Dublin Homelessness Policy
In 2001 the Dubin Homeless Agency was established in cooperation of four local authorities (Dublin City, South Dublin County, Fingal County, Dún Laoghaire-Rathdown County) and three health authorities. The Homeless Agency was responsible for developing a homeless strategy and for coordinating the implementation of services delivered by the seven stakeholders. In addition to that it was also working closely with the 40 voluntary organisations of Dublin. The Dublin Homeless Agency developed three action plans against homelessness: Shaping the Future 2001-2003, Making it Home 2004-2006 and A Key to the Door 2007-2010. "A Key to the Door" shifted the focus away from emergency services to prevention and housing-led approaches.
In July 2011, in the framework of a reconfiguration of homeless services, which aims to ensure quality of services and progress towards the vision of ending homelessness, the Dublin Homeless Agency was transformed into the Dublin Region Homeless Executive. The DRHE is coordinated by Dublin City Council, the lead authority, in cooperation with South Dublin County Council, Fingal County Council and Dún Laoghaire-Rathdown County Council. It is responsible for supporting the Dublin Joint Homelessness Consultative Forum and the Statutory Management Group through the development of relevant strategies and actions like the rollout of the Pathway Accommodation Support System (an online emergency bed management tool).
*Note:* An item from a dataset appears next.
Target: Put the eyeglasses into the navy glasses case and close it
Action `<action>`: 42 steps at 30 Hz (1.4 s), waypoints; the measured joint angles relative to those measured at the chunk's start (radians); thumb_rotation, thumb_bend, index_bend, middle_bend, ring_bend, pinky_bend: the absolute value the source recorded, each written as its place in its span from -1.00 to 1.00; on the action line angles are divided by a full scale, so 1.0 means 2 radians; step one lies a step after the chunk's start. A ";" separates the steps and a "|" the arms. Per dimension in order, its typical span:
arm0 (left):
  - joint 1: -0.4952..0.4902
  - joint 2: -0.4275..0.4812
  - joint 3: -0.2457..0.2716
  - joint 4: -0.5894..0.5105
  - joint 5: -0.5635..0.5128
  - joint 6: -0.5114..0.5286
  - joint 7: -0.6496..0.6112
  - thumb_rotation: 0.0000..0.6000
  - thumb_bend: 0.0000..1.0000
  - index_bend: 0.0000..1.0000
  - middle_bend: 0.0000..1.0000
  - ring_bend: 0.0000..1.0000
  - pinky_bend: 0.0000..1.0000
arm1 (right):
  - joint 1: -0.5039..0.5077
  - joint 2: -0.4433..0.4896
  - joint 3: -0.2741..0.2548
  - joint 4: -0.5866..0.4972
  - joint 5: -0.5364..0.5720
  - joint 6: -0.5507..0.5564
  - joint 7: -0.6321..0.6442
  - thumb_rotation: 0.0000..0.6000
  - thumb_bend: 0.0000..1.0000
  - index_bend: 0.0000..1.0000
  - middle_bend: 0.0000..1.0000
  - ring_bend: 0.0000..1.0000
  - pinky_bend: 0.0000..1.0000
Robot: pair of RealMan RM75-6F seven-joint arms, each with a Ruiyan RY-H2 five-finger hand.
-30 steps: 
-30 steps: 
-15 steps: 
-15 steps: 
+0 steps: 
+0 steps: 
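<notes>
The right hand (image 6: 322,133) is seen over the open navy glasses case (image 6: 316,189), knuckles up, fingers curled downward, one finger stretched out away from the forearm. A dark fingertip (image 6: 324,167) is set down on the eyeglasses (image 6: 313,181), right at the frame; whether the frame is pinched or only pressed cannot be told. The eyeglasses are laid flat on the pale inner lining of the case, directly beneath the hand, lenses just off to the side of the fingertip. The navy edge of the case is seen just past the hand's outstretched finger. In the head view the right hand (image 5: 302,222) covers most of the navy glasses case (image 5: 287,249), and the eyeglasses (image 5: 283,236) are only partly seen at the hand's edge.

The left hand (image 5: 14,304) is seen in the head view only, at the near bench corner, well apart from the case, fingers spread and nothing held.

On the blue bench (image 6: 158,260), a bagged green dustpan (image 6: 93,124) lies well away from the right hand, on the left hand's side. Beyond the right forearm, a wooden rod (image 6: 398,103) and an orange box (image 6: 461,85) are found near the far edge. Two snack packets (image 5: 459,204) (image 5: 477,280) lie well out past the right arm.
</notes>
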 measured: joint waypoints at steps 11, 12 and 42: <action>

The practical experiences of stakeholders and service providers (Dublin local authorities, the Dublin Health Service Executive and a number of NGOs), who work directly with service users, will support the work of the DRHE. Representatives of the Dublin Local Authorities and the Health Service Executive are forming the Statutory Management Group, who figures as link between the DRHE and the Consultative Forum and makes recommendations to the Executive and other statutory bodies.
The main targets are: - Eliminating long-term homelessness and the need to sleep rough; - To ensure the provision of information, advice, advocacy, referral and placement services; - To ensure that the housing list and allocation reflects the profile of homeless households in the area; - Increasing Service User Participation; - To address the health and welfare needs of clients; - Put in place initiatives to prevent people from becoming homeless; - Ensure that people who do experience homelessness are given high quality support to address their needs and to support them out of homelessness as soon as possible.
Key words in the Dublin approach
- focus shifted away from emergency provision and onto prevention;
- providing housing specifically for single homeless people and settlement services;
- focusing on each of the four housing authorities in the Dublin area with each making specific commitments within the overall plan.
- The Homeless Agency’s coverage of the four Local Authority areas of Dublin, has encouraged development in terms of the planning and delivery of homeless services.
- The development of five-year social and affordable housing strategies.
- The Homeless Agency, involving the four Dublin local authorities, has refined a survey method (published as "Counted In" 1999, 2002, 2005 and 2008) that provides a robust, point-in-time assessment of those using homeless services.
- Homeless services have changed dramatically since the inception of the first action plan and there have been marked improvements in the quality of services for people experiencing homelessness.
- An audit of homeless services in Dublin took place in Spring 2009. This was carried out to determine both the capacity and standard of accommodation in use across the sector. The audit included building quality, suitability and adaptability for use.
- Alongside improvements in quality, homeless services have developed a stronger focus on supporting people to move out of homelessness.
- A new data collection system has been developed by the Homeless Agency in Dublin. The new system logs and tracks clients' activities through different providers. Each person will have a unique identifying number.